Block internet with custom DNS on client device

Hello.
I bought Flint 2, set up wireguard (client), global proxy. Enabled AdGuard and everything works as expected, DNS requests of all clients get to AdGuard. But if manually set up custom DNS on the client, then DNS requests of this client will not get to AdGuard. Question: how to block the Internet for clients who set up custom DNS or how to ignore the custom DNS of the client and direct his dns requests to the local adguard ?

You can't if it's DoH or DNS-over-quic or any other modern protocol.
For just plain DNS you can enable Override DNS Settings for All Clients

This setting is enabled, but the router itself writes that all the settings on this page will not work because AdGuard Home is enabled.
Quote: "AdGuard Home is enabled and this router will use the DNS server provided by AdGuard Home as the custom DNS server. The DNS server settings will not work."
Maybe there is a way to check that if there is traffic on the device, but there are no DNS requests for this device in AdGuard, then block this device?

The statement there is wrong for the overriding part. Override will work anyway.
The only thing that does not work is the DNS server IPs you entered there, because they will be overwritten by AGH.

Issue is modern clients now use fancy DoH and DoT, even when they come with these fancy disable buttons, the browser can also come with their own resolver and options, and sometimes also hardcoded like on android.

and to make things worse they can also use a hardcoded list which gives you a false sense of security i almost thought my firewall was not working only to figure out how messed up these implementations work, you can have a system dns with doh toggle, you can setup chrome to follow system dns, yet it still uses a hardcoded list of doh, only solution is to disable what they call 'secure dns', and then hope the bests clients don't use it hardcoded.

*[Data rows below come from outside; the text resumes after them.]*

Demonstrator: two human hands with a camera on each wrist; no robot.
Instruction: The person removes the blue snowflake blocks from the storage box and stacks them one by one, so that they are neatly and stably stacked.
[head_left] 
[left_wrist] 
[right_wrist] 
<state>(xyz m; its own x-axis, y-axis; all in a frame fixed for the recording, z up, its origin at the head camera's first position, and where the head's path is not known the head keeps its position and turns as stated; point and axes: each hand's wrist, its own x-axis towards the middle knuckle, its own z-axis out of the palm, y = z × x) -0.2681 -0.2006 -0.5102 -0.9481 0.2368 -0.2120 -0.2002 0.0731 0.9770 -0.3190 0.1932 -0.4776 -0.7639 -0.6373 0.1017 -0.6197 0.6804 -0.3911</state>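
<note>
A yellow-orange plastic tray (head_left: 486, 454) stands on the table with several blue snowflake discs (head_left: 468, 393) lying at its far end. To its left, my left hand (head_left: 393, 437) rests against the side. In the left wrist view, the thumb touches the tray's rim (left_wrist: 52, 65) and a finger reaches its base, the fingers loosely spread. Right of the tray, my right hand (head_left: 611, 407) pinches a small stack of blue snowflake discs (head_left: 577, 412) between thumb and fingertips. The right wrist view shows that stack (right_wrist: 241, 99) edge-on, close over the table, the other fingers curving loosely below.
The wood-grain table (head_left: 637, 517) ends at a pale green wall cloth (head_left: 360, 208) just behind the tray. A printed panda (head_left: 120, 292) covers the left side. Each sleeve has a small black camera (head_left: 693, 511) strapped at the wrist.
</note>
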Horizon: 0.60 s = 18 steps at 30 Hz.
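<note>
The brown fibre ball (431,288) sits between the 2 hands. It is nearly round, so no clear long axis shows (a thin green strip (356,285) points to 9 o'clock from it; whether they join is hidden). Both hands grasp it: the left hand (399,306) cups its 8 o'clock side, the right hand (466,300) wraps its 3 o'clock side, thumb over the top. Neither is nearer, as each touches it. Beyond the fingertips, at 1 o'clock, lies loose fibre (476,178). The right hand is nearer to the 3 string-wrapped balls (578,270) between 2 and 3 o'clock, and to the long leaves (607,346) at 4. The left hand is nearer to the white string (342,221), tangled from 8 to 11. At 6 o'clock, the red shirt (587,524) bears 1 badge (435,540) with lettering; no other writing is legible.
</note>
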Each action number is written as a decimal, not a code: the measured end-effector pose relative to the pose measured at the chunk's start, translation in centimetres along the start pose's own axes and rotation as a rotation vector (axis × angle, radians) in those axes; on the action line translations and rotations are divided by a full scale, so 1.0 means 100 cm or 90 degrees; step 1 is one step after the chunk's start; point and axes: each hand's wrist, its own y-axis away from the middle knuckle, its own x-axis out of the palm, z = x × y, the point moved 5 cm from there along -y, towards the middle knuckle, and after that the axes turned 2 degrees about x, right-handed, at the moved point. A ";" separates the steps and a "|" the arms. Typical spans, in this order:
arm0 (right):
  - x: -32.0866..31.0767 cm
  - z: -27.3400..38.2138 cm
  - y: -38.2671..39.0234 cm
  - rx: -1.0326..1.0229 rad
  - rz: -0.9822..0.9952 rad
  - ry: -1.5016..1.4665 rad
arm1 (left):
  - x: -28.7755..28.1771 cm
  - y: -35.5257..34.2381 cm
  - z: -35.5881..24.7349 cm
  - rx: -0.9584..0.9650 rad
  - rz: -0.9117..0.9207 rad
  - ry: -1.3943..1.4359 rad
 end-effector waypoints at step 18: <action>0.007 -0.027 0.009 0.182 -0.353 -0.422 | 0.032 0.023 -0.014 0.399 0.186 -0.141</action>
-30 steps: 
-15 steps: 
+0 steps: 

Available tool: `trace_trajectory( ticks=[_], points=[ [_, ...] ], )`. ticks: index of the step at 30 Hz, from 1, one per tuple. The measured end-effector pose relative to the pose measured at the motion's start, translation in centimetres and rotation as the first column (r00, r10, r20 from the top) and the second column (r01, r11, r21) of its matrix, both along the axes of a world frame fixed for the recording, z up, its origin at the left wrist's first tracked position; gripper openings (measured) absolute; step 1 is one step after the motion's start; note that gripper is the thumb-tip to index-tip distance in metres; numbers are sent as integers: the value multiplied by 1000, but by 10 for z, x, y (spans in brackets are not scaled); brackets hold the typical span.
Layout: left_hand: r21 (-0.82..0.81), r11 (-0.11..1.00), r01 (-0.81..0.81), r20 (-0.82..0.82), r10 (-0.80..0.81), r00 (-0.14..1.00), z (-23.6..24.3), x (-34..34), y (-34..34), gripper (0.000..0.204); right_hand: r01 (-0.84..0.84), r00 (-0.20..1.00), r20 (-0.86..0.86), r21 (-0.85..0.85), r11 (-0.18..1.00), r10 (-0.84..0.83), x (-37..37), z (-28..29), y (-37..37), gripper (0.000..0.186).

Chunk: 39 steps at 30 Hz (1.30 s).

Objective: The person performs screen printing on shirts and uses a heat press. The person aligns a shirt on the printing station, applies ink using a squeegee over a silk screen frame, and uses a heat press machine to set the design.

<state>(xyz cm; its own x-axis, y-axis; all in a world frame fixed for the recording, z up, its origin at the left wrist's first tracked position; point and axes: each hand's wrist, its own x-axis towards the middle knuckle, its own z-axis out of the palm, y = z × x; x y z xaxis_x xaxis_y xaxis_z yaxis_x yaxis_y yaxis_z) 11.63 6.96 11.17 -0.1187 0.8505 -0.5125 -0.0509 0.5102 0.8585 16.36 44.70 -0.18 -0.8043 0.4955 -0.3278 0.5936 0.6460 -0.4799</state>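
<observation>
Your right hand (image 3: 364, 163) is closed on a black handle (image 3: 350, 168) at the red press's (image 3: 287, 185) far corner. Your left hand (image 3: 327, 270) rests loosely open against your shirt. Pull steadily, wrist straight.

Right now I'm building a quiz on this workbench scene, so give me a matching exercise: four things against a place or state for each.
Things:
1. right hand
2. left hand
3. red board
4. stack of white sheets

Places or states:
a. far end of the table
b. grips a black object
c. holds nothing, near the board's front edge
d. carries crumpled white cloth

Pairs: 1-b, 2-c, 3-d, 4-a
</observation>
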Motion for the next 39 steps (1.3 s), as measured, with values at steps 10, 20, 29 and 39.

As for now there is a fallback mechanism to prevent these types of bypasses but i can ensure you its on their afford they can easily disable it, you need a DoH block list this makes clients fallback to 53 port which is classic dns, DoT is more easily blocked just block destination port 853, but DoH is a nightmare since you cannot just block 443 access to the full internet :slight_smile: .

As for blocklists im not sure if banip works on gl software, especially since the vpn is different it might not be possible for banip to listen on it, currently this works excellent for me on normal OpenWrt, but the developer already have mentoided he only developes for OpenWrt.

Since i wanted nextdns in my use case and nextdns also depends on cloudflare for their ddos protection they also made some sort of loophole that cloudflares dns kept accessible i started using routing tables to blackhole it :sweat_smile:, but for Adguard that is not needed.

Im pretty confident they will also take out the fallback mechanism its more for legacy purposes i guess, but not for googles interest, which is scary since they kind of hold a browser monopoly.

The real solution is endpoint monitoring. With everything going to secure later, you can't monitor much or even protect the network outside of IP filtering.

This is why firewall companies are stuck at a cross road. Either mitm the local device to try and protect the network or do endpoint protection. Alot of companies are ditching firewall protection for endpoint.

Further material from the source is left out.